Sizin vazifeniz devam ediyor. Ve inşaallah vazifeniz şerh ve izahla ve tekmil ve tahşiye ile ve neşr ve talim ile belki Yirmibeşinci ve Otuzikinci mektubları te’lif ile ve Dokuzuncu Şua’ın Dokuz Makamını tekmil ile ve Risale-i Nur’u tanzim ve tertib ve tefsir ve tashih ile devam edecek. Risale-i Nur’un samimi, halis şakirtlerinin heyet-i mecmuasının kuvvet-i ihlasından ve tesanüdünden süzülen ve tezahür eden bir şahs-ı manevi, baki ve muktedir bir kuvvet-i zahrdır, bir rehberdir.”( Bediüzzaman Said Nursi, Tarihçe-i Hayat, sh. 371-372; Kastamonu Lahikası, sh. 56-57.)

 
Bu açık beyanlar ve abilerin naklettiği Ahmed Fevzi Ağabeye üstadın söylediği ‘’Eğer sadeleştirirsen o senin eserin olur” hatırasıyla mesele iyice anlaşılmış oluyor.
 
Bir Nur Talebesi, Risale-i Nurları atıf vermek şartıyla Nurlardan iktibas ederek izahlar yapabilir.
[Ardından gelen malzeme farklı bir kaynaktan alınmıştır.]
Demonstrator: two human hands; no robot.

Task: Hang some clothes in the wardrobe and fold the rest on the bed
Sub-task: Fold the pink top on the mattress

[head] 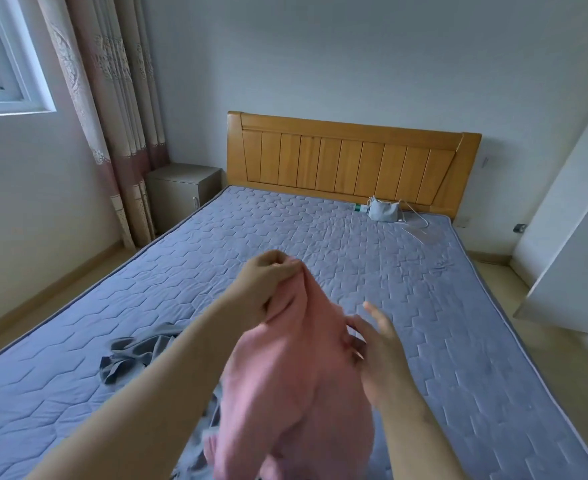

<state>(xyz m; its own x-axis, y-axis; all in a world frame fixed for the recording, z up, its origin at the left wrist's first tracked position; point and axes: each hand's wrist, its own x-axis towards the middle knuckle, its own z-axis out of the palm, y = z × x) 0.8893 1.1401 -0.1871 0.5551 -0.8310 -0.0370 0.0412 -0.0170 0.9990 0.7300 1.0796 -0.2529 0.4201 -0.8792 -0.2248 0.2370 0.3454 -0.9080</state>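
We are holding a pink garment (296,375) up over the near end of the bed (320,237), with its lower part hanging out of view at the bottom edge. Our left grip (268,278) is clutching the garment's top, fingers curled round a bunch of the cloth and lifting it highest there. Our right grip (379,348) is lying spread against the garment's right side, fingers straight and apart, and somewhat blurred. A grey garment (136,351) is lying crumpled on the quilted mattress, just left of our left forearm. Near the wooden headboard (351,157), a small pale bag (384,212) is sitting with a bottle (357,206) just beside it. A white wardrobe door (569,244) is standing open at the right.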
Dipnotta kaynakları göstermek şartıyla kendi üslubuyla Nurlarda açıklanan bir meseleyi kendi üslubuyla açıklayabilir. Risale-i Nura dayalı mastır ve doktora tezleri ile müstakil araştırma eserleri yayınlayabilir. Risale-i Nuru istifade amaçlı tanzim ve yeniden tasnif edebilir. Ama üstad’ın bile bize manen izin verilmedi dediği tarzda sadeleştirmeye yahut Risale-i Nur’un tamamını farklı tanzimlerle tab’ etmeye kimsenin hakkı yoktur.